What do you assume about your functions? Are they necessarily smooth? Is one necessarily dominating the other? Studying some finite collection of examples is not very useful outside of potentially giving us some (mis-leading) intuition.
Thank you but I have already been told that and agree with those replies. In my last posting I was only trying to clarify a point from @mfb 's post.

#### olgerm

Gold Member
If function f is real:
$f_{even}(x)=\int_{-\infty}^{\infty}(d\omega*e^{i*2\pi*\omega*x}* Re(\int_{-\infty}^{\infty}(dx_1*e^{-i*2\pi*\omega*x_1}*f(x_1))))$
$f_{odd}(x)=\int_{-\infty}^{\infty}(d\omega*e^{i*2\pi*\omega*x}* Im(\int_{-\infty}^{\infty}(dx_1*e^{-i*2\pi*\omega*x_1}*f(x_1))))$
or
$f_{even}(x)=IFT( Re(FT(f)))(x)$
$f_{odd}(x)=IFT( Im(FT(f)))(x)$
FT fouruer transform. IFT is inverst fourier transform.

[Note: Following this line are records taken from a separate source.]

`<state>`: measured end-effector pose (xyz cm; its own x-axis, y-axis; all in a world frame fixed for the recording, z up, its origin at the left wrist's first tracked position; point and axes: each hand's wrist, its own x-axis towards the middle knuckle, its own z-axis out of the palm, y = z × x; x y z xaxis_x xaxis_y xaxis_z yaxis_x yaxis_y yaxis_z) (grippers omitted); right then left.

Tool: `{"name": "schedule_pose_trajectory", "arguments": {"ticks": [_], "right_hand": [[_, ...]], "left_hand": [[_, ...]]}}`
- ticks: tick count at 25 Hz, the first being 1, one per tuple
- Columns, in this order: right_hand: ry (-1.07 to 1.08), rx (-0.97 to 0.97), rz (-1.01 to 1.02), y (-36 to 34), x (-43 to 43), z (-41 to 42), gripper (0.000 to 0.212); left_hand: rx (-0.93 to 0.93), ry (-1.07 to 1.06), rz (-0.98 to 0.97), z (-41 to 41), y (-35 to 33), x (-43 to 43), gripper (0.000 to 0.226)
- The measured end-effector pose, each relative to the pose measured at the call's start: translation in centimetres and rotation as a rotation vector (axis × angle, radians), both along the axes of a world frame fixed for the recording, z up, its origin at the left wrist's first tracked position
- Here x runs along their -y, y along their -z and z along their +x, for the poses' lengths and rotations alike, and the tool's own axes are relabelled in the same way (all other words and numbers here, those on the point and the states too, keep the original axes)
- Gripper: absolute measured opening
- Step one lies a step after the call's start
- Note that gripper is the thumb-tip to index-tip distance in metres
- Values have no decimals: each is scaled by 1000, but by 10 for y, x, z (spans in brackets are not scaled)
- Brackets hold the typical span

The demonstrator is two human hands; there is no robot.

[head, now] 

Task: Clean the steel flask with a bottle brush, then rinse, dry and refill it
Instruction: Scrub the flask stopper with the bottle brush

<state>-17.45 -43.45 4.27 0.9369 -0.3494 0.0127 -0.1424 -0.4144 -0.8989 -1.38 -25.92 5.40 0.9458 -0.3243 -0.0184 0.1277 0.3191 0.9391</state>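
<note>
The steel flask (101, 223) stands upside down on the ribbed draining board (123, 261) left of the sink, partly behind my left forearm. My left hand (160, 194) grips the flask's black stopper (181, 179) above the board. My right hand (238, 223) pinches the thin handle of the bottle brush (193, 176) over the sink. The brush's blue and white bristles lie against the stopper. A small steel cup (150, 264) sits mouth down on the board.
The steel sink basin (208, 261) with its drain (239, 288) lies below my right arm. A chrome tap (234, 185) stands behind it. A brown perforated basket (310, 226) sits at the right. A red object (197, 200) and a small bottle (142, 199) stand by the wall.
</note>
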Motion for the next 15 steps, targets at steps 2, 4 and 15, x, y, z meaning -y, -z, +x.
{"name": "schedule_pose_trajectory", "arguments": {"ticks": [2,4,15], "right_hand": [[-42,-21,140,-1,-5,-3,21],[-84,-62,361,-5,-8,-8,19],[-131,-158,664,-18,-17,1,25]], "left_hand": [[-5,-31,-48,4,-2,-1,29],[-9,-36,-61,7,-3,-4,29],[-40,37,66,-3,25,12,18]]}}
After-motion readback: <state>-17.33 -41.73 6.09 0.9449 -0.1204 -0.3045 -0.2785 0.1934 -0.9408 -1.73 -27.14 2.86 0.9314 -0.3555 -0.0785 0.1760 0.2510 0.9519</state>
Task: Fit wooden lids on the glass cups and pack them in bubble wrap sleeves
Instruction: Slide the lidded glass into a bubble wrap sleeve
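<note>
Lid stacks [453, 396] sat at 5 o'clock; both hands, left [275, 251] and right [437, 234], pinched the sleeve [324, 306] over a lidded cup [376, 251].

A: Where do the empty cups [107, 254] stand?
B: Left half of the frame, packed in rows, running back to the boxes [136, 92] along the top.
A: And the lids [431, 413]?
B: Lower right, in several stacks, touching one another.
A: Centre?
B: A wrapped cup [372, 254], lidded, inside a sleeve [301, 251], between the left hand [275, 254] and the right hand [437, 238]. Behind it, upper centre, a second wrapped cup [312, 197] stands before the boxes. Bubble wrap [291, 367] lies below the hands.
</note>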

i am not sure if it also always works if f is complex function.

Last edited:

#### mfb

Mentor
Let $g(x)=i f(x)$. Then $\hat g(\omega) = i \hat f(\omega)$ due to the linearity of the Fourier transform. What was the real part is now the imaginary part and vice versa (+sign), so these formulas don't work any more.

#### olgerm

Gold Member
For complex functions it should be:
$f_{even}(x)=\int_{-\infty}^{\infty}(d\omega*e^{i*2\pi*\omega*x}* Re(\int_{-\infty}^{\infty}(dx_1*e^{-i*2\pi*\omega*x_1}*Re(f(x_1)))))+\sqrt{-1}*\int_{-\infty}^{\infty}(d\omega*e^{i*2\pi*\omega*x}* Re(\int_{-\infty}^{\infty}(dx_1*e^{-i*2\pi*\omega*x_1}*Im(f(x_1)))))$
$f_{odd}(x)=\int_{-\infty}^{\infty}(d\omega*e^{i*2\pi*\omega*x}* Im(\int_{-\infty}^{\infty}(dx_1*e^{-i*2\pi*\omega*x_1}*Re(f(x_1)))))+\sqrt{-1}*\int_{-\infty}^{\infty}(d\omega*e^{i*2\pi*\omega*x}* Re(\int_{-\infty}^{\infty}(dx_1*e^{-i*2\pi*\omega*x_1}*Re(f(x_1)))))$
or
$f_{even}(x)=IFT( Re(FT(Re(f))))(x)+\sqrt{-1}*IFT( Re(FT(Im(f))))(x)$
$f_{odd} (x)=IFT( Im(FT(Re(f))))(x)+\sqrt{-1}*IFT( Im(FT(Im(f))))(x)$
FT fouruer transform. IFT is inverst fourier transform.